→ **Goal of the exercise**:
The records that follow must be transcribed in full, without any change.

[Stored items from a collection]
----------------------------------------
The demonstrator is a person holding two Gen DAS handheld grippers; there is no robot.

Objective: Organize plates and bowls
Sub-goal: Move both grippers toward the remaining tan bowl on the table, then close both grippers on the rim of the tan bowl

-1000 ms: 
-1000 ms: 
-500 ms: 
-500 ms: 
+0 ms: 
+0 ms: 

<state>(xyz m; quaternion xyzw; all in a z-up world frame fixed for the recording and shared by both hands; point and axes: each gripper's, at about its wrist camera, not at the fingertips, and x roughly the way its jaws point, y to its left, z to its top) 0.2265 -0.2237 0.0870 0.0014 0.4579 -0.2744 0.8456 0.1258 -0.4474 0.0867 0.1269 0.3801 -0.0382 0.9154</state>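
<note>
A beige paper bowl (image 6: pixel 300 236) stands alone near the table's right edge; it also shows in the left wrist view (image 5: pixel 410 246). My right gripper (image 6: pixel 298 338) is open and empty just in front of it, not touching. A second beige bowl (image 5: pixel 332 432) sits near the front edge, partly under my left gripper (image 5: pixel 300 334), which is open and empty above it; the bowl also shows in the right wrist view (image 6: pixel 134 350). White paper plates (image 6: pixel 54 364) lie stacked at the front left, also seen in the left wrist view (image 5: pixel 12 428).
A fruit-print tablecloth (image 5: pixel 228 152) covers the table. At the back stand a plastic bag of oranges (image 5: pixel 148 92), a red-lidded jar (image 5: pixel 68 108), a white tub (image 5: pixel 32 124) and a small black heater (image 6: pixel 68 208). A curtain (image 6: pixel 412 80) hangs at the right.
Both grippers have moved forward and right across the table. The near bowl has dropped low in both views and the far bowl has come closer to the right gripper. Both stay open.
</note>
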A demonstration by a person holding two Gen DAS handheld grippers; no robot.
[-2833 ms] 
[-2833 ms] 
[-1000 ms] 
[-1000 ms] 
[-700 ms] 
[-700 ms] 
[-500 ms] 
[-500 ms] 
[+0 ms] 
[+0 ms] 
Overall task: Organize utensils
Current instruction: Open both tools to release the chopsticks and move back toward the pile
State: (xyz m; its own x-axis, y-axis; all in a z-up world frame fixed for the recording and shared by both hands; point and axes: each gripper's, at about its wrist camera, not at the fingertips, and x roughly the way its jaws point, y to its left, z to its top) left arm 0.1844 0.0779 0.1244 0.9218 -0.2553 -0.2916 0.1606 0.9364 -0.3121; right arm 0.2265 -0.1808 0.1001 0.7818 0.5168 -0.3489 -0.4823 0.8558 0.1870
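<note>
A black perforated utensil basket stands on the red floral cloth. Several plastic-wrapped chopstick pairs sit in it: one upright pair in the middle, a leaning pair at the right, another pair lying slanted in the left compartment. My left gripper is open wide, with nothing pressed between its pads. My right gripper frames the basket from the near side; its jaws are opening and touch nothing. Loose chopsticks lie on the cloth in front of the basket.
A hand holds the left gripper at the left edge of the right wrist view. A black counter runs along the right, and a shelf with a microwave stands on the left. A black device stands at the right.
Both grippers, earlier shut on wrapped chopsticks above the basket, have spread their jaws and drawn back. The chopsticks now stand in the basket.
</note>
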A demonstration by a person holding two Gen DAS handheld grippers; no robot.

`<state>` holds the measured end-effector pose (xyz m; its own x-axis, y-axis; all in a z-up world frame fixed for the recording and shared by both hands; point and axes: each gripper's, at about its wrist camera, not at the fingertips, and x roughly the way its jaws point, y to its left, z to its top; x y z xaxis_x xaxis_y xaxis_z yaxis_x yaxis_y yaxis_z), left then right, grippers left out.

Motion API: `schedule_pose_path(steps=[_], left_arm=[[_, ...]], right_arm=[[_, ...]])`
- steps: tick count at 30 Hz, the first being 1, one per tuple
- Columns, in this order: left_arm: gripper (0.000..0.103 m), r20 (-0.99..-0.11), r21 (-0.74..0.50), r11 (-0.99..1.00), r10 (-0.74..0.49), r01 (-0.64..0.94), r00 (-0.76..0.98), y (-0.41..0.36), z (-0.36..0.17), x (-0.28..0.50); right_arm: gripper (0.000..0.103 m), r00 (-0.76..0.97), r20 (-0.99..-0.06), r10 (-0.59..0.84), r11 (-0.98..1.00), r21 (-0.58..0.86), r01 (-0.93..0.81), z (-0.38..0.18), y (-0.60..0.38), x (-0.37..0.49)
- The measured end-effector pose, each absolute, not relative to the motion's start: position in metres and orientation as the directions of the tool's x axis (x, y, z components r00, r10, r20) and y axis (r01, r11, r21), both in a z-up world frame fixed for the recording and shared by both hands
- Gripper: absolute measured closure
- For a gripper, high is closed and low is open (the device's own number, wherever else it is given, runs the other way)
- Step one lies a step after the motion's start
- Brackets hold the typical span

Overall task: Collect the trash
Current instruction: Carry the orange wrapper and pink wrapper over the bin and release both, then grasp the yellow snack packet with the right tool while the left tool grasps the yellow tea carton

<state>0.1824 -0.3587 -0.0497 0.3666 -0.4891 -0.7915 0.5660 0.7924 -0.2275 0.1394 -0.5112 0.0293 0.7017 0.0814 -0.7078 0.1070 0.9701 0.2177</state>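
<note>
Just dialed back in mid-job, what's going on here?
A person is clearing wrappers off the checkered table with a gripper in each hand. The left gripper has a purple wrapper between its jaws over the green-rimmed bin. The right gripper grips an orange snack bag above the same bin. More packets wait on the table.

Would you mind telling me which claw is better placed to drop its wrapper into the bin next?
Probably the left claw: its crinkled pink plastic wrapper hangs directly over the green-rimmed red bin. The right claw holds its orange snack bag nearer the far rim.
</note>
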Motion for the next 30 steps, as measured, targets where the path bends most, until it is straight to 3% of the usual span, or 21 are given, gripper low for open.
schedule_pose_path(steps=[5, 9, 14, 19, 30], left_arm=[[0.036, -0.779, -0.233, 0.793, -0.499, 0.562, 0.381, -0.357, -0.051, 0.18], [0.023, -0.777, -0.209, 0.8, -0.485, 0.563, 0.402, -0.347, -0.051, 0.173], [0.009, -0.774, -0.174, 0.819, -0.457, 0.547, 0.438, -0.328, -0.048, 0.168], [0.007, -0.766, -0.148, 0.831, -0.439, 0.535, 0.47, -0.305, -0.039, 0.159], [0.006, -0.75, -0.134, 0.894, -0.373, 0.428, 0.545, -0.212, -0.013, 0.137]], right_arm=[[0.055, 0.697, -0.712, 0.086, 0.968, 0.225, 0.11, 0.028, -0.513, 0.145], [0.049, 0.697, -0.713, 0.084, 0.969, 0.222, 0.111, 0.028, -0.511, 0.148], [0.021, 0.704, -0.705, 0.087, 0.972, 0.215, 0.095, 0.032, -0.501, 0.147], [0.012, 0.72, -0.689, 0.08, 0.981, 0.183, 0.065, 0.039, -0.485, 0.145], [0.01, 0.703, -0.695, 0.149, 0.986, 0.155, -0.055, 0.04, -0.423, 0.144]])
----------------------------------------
→ **Finished exercise**:
The demonstrator is a person holding two Gen DAS handheld grippers; there is no robot.

Objective: Organize plates and bowls
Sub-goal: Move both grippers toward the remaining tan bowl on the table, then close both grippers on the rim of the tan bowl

-1000 ms: 
-1000 ms: 
-500 ms: 
-500 ms: 
+0 ms: 
+0 ms: 

<state>(xyz m; quaternion xyzw; all in a z-up world frame fixed for the recording and shared by both hands; point and axes: each gripper's, at about its wrist camera, not at the fingertips, and x roughly the way its jaws point, y to its left, z to its top) 0.2265 -0.2237 0.0870 0.0014 0.4579 -0.2744 0.8456 0.1258 -0.4474 0.0867 0.1269 0.3801 -0.0382 0.9154</state>
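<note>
A beige paper bowl (image 6: pixel 300 236) stands alone near the table's right edge; it also shows in the left wrist view (image 5: pixel 410 246). My right gripper (image 6: pixel 298 338) is open and empty just in front of it, not touching. A second beige bowl (image 5: pixel 332 432) sits near the front edge, partly under my left gripper (image 5: pixel 300 334), which is open and empty above it; the bowl also shows in the right wrist view (image 6: pixel 134 350). White paper plates (image 6: pixel 54 364) lie stacked at the front left, also seen in the left wrist view (image 5: pixel 12 428).
A fruit-print tablecloth (image 5: pixel 228 152) covers the table. At the back stand a plastic bag of oranges (image 5: pixel 148 92), a red-lidded jar (image 5: pixel 68 108), a white tub (image 5: pixel 32 124) and a small black heater (image 6: pixel 68 208). A curtain (image 6: pixel 412 80) hangs at the right.
Both grippers have moved forward and right across the table. The near bowl has dropped low in both views and the far bowl has come closer to the right gripper. Both stay open.
</note>
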A demonstration by a person holding two Gen DAS handheld grippers; no robot.
[-2833 ms] 
[-2833 ms] 
[-1000 ms] 
[-1000 ms] 
[-700 ms] 
[-700 ms] 
[-500 ms] 
[-500 ms] 
[+0 ms] 
[+0 ms] 
Overall task: Organize utensils
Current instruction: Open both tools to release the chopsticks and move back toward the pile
State: (xyz m; its own x-axis, y-axis; all in a z-up world frame fixed for the recording and shared by both hands; point and axes: each gripper's, at about its wrist camera, not at the fingertips, and x roughly the way its jaws point, y to its left, z to its top) left arm 0.1844 0.0779 0.1244 0.9218 -0.2553 -0.2916 0.1606 0.9364 -0.3121; right arm 0.2265 -0.1808 0.1001 0.7818 0.5168 -0.3489 -0.4823 0.8558 0.1870
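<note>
A black perforated utensil basket stands on the red floral cloth. Several plastic-wrapped chopstick pairs sit in it: one upright pair in the middle, a leaning pair at the right, another pair lying slanted in the left compartment. My left gripper is open wide, with nothing pressed between its pads. My right gripper frames the basket from the near side; its jaws are opening and touch nothing. Loose chopsticks lie on the cloth in front of the basket.
A hand holds the left gripper at the left edge of the right wrist view. A black counter runs along the right, and a shelf with a microwave stands on the left. A black device stands at the right.
Both grippers, earlier shut on wrapped chopsticks above the basket, have spread their jaws and drawn back. The chopsticks now stand in the basket.
</note>
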A demonstration by a person holding two Gen DAS handheld grippers; no robot.

`<state>` holds the measured end-effector pose (xyz m; its own x-axis, y-axis; all in a z-up world frame fixed for the recording and shared by both hands; point and axes: each gripper's, at about its wrist camera, not at the fingertips, and x roughly the way its jaws point, y to its left, z to its top; x y z xaxis_x xaxis_y xaxis_z yaxis_x yaxis_y yaxis_z), left then right, grippers left out.

Motion API: `schedule_pose_path(steps=[_], left_arm=[[_, ...]], right_arm=[[_, ...]])`
- steps: tick count at 30 Hz, the first being 1, one per tuple
- Columns, in this order: left_arm: gripper (0.000..0.103 m), r20 (-0.99..-0.11), r21 (-0.74..0.50), r11 (-0.99..1.00), r10 (-0.74..0.49), r01 (-0.64..0.94), r00 (-0.76..0.98), y (-0.41..0.36), z (-0.36..0.17), x (-0.28..0.50); right_arm: gripper (0.000..0.103 m), r00 (-0.76..0.97), r20 (-0.99..-0.06), r10 (-0.59..0.84), r11 (-0.98..1.00), r21 (-0.58..0.86), r01 (-0.93..0.81), z (-0.38..0.18), y (-0.60..0.38), x (-0.37..0.49)
- The measured end-effector pose, each absolute, not relative to the motion's start: position in metres and orientation as the directions of the tool's x axis (x, y, z components r00, r10, r20) and y axis (r01, r11, r21), both in a z-up world frame fixed for the recording and shared by both hands
- Gripper: absolute measured closure
- For a gripper, high is closed and low is open (the device's own number, wherever else it is given, runs the other way)
- Step one lies a step after the motion's start
- Brackets hold the typical span

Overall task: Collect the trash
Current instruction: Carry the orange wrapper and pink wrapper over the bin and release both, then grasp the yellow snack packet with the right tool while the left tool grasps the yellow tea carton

<state>0.1824 -0.3587 -0.0497 0.3666 -0.4891 -0.7915 0.5660 0.7924 -0.2275 0.1394 -0.5112 0.0293 0.7017 0.0814 -0.7078 0.1070 0.9701 0.2177</state>
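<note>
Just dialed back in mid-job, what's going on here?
A person is clearing wrappers off the checkered table with a gripper in each hand. The left gripper has a purple wrapper between its jaws over the green-rimmed bin. The right gripper grips an orange snack bag above the same bin. More packets wait on the table.

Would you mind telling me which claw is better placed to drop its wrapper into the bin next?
Probably the left claw: its crinkled pink plastic wrapper hangs directly over the green-rimmed red bin. The right claw holds its orange snack bag nearer the far rim.
</note>
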Motion for the next 30 steps, as measured, targets where the path bends most, until it is straight to 3% of the usual span, or 21 are given, gripper low for open.
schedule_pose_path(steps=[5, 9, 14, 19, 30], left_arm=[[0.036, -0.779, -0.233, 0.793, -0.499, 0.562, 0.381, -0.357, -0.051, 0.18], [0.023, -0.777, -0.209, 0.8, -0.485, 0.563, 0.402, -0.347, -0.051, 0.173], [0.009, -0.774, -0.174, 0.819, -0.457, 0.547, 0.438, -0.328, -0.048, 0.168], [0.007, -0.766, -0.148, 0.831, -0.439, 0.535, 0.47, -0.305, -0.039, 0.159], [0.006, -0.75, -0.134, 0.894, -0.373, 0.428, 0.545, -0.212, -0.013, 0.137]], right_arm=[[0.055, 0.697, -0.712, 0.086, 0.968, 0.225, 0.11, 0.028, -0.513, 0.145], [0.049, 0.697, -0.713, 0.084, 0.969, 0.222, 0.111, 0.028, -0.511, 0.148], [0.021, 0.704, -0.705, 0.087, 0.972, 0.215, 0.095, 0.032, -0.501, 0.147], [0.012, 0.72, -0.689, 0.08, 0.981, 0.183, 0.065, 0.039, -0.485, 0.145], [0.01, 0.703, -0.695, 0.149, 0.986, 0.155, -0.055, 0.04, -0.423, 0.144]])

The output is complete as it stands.